State-owned T&T Electricity Commission (T&TEC) yesterday accepted the Industrial Court's recommendation of a nine per cent salary increase for more than 2,000 employees. This came two weeks after the court first made the recommendation on April 5. The decision settled negotiations between the company and the Oilfields Workers' Trade Union (OWTU) for 2009-2011. This means the company will have to pay more than $170 million in backpay to employees for that period.
The company will also have to pay an additional $120 million annually as a result of the salary increase.
According to acting general manager of T&TEC Kelvin Ramsook, the increase, which was ordered to be applied at two per cent for 2009, two per cent for 2010 and five per cent for 2011, will be applied to workers' salaries by the end of May. All backpay is expected to be given to workers by August. President general of the OWTU Ancel Roget described the process as a long and difficult road. "This settlement should have been arrived at for quite a while now, and the fact that it came so late in the day is still an injustice to T&TEC workers," said Roget. Roget said he felt the court had performed with a great level of independence, having looked at both the challenges of T&TEC and that of the worker.

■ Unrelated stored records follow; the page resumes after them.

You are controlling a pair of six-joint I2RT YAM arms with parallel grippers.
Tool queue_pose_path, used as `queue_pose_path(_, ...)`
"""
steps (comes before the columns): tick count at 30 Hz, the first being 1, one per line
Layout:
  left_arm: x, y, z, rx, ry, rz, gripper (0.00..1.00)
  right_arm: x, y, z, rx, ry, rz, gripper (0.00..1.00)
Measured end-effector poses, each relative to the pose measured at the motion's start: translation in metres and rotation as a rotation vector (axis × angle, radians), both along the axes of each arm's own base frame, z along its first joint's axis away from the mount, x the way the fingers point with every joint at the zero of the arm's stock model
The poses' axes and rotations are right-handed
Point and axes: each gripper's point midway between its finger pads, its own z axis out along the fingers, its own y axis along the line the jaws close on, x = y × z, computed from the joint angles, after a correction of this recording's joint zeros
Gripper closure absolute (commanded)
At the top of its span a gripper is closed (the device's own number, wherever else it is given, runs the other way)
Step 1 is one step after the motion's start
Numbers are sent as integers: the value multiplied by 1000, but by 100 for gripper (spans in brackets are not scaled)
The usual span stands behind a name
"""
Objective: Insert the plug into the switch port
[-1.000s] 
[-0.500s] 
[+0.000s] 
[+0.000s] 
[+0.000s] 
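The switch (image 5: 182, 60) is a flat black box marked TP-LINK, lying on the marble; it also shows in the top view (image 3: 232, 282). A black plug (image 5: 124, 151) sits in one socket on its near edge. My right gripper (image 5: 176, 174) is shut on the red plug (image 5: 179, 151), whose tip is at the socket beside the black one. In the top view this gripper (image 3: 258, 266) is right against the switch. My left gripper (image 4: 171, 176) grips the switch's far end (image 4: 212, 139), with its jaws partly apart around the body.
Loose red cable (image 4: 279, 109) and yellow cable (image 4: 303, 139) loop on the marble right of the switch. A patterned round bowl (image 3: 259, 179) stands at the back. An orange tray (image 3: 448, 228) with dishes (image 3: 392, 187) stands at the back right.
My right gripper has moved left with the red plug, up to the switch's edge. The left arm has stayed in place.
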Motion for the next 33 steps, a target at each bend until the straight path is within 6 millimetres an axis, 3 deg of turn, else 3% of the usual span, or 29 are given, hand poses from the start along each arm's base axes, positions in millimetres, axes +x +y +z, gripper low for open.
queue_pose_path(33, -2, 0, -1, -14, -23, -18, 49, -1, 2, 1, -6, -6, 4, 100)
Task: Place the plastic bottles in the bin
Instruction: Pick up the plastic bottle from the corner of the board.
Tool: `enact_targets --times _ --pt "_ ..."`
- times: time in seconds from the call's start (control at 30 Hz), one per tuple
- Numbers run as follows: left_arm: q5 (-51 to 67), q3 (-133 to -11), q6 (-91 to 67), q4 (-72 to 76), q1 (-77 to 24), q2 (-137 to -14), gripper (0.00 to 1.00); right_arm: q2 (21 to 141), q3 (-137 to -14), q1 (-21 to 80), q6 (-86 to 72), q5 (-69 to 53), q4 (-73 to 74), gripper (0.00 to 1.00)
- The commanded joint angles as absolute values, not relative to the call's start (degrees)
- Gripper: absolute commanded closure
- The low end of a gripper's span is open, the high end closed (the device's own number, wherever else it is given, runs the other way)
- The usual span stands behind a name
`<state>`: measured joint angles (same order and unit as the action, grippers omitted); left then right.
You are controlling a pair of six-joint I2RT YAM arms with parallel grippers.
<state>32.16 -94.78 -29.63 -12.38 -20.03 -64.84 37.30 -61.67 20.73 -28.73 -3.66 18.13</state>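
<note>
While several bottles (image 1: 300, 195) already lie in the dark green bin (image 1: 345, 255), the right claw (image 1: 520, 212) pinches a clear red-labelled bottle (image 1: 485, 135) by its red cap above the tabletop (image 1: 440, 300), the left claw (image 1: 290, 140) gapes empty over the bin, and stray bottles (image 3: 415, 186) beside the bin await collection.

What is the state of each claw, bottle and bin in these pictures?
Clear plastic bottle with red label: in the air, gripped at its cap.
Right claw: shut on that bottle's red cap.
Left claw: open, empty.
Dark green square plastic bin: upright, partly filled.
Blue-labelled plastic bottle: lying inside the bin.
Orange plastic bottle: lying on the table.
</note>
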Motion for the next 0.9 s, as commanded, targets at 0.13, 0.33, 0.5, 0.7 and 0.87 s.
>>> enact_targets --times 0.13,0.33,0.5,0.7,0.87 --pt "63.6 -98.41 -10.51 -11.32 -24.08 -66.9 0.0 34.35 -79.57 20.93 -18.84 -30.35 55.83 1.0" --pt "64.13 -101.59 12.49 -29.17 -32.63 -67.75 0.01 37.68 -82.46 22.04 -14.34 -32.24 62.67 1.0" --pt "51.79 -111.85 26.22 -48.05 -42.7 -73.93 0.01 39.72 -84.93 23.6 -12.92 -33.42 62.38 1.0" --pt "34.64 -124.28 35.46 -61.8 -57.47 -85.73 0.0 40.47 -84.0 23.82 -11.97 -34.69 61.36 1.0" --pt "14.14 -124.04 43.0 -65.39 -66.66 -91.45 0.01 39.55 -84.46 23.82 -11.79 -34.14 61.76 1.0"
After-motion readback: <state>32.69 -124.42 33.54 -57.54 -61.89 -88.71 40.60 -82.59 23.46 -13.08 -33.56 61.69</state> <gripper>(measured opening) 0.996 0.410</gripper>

He said in addition to the nine per cent increase and increases in allowances, the settlement allowed weekly-paid workers to benefit from a company savings plan to which both the company and worker contribute. Roget maintained that there was a five per cent wage cap, but the OWTU was able to remove that cap. "As far as we are concerned, there is no cap at all," Roget said. The OWTU also won a nine per cent increase for workers of the Petroleum Company of T&T and the National Petroleum Marketing Company Ltd. Roget said the next step would be to develop and produce proposals for the new rounds of negotiations for T&TEC for the period 2012-2014.